§ **Task brief**: In how many lines of the data below does the word "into" appear? Reply with the number and nothing more.

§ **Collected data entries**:

········

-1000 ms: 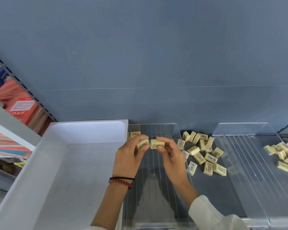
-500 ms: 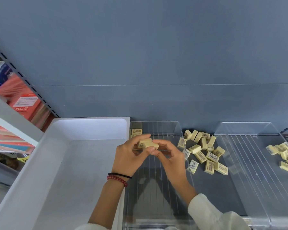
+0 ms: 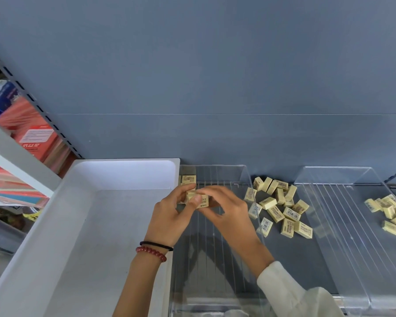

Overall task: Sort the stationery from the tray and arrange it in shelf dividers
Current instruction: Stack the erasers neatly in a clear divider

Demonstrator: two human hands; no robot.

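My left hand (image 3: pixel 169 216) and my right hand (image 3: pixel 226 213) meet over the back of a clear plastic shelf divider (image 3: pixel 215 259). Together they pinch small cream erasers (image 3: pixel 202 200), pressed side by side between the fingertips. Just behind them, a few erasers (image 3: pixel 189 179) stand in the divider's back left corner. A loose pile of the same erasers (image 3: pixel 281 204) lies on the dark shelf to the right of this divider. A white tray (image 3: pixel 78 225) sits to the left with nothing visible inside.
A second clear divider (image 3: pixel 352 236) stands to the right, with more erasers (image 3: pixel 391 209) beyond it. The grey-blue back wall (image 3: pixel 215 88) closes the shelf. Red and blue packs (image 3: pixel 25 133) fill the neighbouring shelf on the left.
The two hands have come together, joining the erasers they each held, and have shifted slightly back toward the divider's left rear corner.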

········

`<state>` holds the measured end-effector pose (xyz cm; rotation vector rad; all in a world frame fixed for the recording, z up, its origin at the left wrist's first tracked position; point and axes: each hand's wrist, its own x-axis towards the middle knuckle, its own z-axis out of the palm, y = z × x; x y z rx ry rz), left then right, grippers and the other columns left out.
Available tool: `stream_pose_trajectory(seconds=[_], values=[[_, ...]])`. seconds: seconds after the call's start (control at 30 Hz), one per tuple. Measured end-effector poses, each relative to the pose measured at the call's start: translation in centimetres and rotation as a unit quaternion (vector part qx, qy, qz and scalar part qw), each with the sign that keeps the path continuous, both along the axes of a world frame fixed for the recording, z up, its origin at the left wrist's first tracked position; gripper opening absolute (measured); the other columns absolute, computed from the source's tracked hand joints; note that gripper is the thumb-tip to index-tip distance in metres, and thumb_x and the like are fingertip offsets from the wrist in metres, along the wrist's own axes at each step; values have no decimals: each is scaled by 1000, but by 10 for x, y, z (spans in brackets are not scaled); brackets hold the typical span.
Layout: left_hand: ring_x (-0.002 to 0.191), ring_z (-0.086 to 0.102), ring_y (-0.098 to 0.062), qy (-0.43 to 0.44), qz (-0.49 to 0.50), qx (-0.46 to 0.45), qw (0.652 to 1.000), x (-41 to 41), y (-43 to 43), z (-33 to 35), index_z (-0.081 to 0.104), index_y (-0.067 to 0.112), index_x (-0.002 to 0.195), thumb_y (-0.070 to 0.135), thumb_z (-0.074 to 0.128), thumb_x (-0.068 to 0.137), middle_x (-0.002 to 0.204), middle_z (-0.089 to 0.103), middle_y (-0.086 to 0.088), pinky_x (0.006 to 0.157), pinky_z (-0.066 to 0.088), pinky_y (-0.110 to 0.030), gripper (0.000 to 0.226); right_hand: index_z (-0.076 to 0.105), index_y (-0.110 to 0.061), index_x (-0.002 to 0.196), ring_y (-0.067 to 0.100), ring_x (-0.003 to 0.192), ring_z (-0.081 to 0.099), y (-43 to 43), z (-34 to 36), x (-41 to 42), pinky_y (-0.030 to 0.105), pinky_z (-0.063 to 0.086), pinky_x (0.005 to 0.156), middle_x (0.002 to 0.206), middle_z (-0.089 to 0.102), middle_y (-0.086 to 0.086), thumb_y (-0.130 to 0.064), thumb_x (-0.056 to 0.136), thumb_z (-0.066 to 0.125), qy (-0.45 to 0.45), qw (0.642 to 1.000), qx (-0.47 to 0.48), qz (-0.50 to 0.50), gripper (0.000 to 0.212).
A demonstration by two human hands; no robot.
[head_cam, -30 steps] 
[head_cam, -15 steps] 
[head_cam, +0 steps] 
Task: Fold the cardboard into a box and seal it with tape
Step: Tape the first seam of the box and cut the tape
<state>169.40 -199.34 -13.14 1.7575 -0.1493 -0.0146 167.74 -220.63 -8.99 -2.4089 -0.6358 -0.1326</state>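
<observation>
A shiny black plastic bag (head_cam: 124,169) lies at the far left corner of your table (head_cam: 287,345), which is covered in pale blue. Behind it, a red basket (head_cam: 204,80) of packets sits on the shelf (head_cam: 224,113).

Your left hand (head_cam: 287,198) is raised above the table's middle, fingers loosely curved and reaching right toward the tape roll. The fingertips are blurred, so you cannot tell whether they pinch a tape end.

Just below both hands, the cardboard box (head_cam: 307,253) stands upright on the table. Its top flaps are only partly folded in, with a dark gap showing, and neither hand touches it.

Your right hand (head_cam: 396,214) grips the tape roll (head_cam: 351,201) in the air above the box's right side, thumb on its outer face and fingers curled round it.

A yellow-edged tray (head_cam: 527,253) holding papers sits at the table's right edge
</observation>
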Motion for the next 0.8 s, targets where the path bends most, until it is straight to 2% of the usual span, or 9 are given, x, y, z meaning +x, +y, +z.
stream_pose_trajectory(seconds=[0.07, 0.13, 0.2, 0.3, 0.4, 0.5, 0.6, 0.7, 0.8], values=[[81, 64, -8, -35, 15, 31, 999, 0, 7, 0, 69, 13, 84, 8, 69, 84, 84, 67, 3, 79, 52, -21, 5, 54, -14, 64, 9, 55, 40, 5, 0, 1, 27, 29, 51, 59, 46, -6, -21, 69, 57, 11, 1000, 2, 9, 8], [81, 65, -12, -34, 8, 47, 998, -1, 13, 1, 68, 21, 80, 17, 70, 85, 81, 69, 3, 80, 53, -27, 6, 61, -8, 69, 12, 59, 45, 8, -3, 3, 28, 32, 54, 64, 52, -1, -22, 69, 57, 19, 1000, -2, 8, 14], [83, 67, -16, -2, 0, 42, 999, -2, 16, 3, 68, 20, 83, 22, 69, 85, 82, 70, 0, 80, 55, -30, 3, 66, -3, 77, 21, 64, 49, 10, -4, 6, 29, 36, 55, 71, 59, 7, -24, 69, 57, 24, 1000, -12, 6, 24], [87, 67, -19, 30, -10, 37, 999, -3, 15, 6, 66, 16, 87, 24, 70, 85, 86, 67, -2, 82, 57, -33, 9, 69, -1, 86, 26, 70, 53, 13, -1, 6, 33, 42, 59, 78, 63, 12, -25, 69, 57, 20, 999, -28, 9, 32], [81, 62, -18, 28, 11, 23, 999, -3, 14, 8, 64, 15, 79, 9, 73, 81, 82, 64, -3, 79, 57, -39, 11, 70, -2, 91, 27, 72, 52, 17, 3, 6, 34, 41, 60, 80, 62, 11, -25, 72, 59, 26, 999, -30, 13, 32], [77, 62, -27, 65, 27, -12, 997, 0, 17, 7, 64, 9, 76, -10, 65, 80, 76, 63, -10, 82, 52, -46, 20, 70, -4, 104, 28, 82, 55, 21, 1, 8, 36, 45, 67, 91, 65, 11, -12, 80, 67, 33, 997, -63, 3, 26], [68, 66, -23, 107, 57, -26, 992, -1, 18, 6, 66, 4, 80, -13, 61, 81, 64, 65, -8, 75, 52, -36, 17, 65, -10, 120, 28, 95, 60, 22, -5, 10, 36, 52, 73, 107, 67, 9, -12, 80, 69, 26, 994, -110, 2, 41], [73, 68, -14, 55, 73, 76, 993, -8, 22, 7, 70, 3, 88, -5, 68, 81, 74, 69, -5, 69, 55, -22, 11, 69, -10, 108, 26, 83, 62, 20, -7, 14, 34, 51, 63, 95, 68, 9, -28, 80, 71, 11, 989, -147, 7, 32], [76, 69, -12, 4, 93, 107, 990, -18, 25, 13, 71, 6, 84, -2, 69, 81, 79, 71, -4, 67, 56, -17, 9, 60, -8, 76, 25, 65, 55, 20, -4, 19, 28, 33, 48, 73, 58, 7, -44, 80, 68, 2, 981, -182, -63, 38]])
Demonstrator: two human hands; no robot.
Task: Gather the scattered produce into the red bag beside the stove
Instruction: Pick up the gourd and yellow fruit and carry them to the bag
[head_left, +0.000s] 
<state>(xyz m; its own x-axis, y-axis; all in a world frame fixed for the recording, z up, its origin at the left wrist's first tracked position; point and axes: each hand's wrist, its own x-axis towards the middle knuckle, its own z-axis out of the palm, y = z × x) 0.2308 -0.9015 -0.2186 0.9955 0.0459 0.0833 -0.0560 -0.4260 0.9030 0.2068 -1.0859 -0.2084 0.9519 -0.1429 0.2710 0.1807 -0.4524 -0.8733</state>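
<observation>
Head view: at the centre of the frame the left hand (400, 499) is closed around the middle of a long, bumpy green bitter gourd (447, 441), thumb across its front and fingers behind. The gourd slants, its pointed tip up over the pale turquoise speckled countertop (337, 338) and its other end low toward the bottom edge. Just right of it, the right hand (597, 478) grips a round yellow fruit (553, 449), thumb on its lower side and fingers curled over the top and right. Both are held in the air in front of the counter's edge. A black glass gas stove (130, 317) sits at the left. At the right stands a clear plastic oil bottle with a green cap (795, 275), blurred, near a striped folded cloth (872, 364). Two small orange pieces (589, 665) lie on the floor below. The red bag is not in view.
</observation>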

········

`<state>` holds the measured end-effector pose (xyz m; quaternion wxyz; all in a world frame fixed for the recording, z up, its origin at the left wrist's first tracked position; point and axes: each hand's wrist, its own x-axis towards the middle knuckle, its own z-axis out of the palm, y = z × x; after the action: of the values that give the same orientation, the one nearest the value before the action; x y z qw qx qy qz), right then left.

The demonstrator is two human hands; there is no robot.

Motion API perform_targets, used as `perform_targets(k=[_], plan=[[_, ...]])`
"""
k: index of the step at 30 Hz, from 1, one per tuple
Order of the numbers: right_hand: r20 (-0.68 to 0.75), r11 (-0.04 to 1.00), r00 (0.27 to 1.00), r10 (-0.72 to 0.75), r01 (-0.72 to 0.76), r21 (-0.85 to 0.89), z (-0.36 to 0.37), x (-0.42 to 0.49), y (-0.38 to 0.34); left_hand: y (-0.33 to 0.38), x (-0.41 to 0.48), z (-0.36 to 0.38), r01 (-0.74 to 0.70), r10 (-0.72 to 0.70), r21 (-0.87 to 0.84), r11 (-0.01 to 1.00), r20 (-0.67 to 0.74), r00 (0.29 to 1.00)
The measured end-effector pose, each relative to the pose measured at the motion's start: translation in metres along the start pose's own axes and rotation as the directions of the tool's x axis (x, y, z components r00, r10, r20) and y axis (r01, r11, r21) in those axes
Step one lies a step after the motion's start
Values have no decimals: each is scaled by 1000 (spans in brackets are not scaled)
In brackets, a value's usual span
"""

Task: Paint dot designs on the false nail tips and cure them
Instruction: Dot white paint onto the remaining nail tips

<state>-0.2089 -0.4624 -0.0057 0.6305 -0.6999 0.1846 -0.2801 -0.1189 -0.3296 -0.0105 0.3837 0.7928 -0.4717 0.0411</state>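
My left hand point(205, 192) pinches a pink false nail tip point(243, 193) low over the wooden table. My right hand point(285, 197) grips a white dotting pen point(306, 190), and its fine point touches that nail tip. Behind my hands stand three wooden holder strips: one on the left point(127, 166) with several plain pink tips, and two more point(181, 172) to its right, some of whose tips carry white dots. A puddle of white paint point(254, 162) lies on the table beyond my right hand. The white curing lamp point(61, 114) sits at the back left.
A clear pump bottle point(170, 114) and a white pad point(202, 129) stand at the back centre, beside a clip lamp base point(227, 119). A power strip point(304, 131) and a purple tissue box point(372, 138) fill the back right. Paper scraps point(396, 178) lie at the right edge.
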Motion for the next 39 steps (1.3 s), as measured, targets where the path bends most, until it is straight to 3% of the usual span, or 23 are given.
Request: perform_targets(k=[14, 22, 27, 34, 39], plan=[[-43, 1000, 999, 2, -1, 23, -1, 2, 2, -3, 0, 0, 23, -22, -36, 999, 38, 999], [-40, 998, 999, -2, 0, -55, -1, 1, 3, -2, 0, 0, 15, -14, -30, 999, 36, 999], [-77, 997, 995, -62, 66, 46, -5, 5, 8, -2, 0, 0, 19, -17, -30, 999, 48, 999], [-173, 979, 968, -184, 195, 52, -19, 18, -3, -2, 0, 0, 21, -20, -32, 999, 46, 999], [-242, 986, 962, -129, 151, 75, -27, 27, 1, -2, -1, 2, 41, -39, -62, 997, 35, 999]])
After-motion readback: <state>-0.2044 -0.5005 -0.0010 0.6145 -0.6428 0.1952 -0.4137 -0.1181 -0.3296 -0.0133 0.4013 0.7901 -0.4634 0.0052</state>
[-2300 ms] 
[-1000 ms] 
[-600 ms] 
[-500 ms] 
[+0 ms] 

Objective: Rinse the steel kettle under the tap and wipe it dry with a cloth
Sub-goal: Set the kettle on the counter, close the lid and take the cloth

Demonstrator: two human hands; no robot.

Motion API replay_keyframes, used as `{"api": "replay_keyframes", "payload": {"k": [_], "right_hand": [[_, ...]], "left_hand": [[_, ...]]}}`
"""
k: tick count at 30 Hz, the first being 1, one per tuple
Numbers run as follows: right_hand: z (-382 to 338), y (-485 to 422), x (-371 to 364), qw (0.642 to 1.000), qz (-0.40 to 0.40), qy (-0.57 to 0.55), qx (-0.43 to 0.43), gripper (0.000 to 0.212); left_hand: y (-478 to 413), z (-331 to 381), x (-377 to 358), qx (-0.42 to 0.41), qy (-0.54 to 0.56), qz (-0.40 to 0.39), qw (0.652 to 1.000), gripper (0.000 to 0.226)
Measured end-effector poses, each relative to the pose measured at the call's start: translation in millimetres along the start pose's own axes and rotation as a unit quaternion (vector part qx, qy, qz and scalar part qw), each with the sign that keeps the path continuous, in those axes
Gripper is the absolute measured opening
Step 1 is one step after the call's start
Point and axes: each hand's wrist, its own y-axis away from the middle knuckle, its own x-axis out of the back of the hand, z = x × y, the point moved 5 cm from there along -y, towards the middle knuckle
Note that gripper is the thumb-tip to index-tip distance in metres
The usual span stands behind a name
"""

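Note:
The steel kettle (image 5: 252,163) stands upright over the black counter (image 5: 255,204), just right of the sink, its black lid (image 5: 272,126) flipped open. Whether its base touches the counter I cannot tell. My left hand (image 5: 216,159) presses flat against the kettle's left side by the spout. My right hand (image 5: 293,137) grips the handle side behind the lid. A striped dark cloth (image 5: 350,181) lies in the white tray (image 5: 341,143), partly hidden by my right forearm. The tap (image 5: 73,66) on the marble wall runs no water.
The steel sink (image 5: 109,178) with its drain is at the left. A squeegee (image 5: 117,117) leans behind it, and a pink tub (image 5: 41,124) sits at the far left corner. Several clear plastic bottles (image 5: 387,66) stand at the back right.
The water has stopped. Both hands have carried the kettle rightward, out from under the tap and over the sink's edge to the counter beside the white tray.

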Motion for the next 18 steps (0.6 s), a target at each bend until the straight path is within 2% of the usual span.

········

§ **Completed task**: 2